VisionOS, a New and Exciting XR Development Framework.

Umar Patel
10 min readSep 9, 2024

--

My experience and takeaways from a year and a half of development with SwiftUI, RealityKit, and MapKit in the visionOS environment.

An immersive historical map experience for visionOS

Introduction

VisionOS is Apple’s operating system built specifically for development on the Apple VisionPro, the new virtual reality headset Apple released earlier this year. However, developers have been able to build, test, and experiment with the framework for just over a year, since June of 2023 when the beta version of visionOS became available after the headset’s announcement. After developing several applications over the past year at the Human Computer Interaction Lab and recently the David Ramsey Map Center at Stanford University, I wanted to share my perspective on developing with the new framework. I also wanted to share my perspective on the opportunities spatial computing provides to build upon some of the existing structures and features in Apple’s developer toolkit in contexts ranging from furniture placement to historical mapping.

Framework Overview

As a developer and user, it’s clear that the visionOS framework allows for a spatially dynamic user experience that is hard to come by outside of an immersive space. If you’ve tried out some existing visionOS apps, or even some of Apple’s sample projects, one of the first things you might notice (both on the headset and in the simulator) is the flexibility in moving window groups around your space to allow for highly customized positioning of app content. We’ve all been through that often frustrating feeling of having 20+ chrome windows open at once. On a 2D screen, it becomes difficult to visualize the different windows simultaneously, and a hassle to constantly switch between them. In visionOS, developers and users alike can take advantage of their full 360° environment space to position 2D window groups and RealityKit content.

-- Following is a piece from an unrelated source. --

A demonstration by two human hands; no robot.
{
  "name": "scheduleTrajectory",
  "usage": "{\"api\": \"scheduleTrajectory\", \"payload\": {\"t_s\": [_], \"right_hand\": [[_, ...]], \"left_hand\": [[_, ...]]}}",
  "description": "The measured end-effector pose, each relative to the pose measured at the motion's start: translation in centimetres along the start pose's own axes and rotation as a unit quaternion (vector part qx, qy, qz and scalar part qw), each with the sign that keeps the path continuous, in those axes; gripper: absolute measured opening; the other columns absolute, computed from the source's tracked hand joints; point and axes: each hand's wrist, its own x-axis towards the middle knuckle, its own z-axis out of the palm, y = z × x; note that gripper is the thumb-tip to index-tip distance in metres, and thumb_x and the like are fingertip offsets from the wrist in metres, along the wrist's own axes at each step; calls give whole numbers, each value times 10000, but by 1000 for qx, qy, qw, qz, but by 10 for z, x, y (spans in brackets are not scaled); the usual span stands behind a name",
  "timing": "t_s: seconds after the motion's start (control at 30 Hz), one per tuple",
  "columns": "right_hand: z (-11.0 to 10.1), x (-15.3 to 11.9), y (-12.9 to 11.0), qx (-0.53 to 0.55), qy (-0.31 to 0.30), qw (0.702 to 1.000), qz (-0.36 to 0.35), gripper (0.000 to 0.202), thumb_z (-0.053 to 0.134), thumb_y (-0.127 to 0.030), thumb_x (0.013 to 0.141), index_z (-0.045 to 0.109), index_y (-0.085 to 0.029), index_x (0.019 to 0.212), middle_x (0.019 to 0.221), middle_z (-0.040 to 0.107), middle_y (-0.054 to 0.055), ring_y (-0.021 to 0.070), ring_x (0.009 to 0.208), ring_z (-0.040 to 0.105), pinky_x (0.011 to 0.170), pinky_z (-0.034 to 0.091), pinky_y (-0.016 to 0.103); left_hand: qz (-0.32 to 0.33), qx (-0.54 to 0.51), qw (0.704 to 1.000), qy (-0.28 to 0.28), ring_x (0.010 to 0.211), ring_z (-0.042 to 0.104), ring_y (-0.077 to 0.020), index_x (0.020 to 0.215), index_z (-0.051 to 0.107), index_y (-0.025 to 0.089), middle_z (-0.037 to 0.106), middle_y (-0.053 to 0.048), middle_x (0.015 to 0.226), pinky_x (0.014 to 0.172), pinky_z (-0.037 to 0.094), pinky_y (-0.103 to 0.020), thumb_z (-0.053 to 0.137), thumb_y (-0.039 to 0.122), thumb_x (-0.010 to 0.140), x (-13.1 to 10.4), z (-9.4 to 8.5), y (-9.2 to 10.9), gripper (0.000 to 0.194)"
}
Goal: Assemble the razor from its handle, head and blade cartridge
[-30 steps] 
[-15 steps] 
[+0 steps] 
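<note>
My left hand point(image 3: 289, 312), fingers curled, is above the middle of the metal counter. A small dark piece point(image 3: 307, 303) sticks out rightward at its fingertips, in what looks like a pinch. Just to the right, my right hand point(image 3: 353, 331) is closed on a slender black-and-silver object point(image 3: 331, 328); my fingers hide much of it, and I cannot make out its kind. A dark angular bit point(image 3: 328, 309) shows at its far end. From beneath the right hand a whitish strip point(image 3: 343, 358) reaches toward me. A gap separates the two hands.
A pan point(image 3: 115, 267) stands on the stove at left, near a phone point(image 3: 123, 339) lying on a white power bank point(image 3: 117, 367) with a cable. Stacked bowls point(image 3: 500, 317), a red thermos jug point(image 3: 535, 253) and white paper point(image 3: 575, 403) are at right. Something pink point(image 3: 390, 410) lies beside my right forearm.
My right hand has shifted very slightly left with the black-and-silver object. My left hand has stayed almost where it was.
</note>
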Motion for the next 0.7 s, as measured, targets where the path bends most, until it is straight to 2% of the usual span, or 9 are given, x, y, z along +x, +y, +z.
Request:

In this article, I wanted to share five key points that defined my development experience on the new platform and how to take advantage of existing and established iOS frameworks that translate well to visionOS. Let’s get into it!

1. VisionOS is made for Multimodal Interaction

Last summer, as part of Stanford’s Human Computer Interaction Lab, I built a furniture placement demo application using the visionOS framework (the beta version at the time), where our goal was to show how leveraging multiple modes of interaction (gaze, hand gestures, and speech) simultaneously could lead to more natural and seamless user experiences with the environment. When considering examples of real-world spatial interactions (such as furniture placement and movement), it’s easy to see why this would be important. For instance, if you are reorienting items in a space, you will more often than not point to the items you are referring to using your hands or look at the region in the space where you might want to direct attention to. One might use indicator words or phrases such as “this”, “that”, “over there”, etc., that indicate position when coupled with the hand or eye gestures overlayed on top of the dictation.

An experimental furniture demo application analyzing multimodal interaction.

However, it can be difficult to fully interpret and convert various multimodal inputs coming from different actions into executable code (i.e. translating “Move that over there”, where the user looks at a chair and points to a new position in the room → update position of entity A from position (a, b, c) to position (x, y, z)). But in visionOS, you can to combine the text a user speaks into the microphone through the SFSpeechRecognizer speech-to-text class, the user’s gaze, and spatial tap gestures derived from the user’s interaction with surrounding RealityKit entities. Ultimately, we used an algorithm that captures time stamps of each segment (or word) of the utterance and matches that to the corresponding entities that the user’s gaze and gestures correspond to.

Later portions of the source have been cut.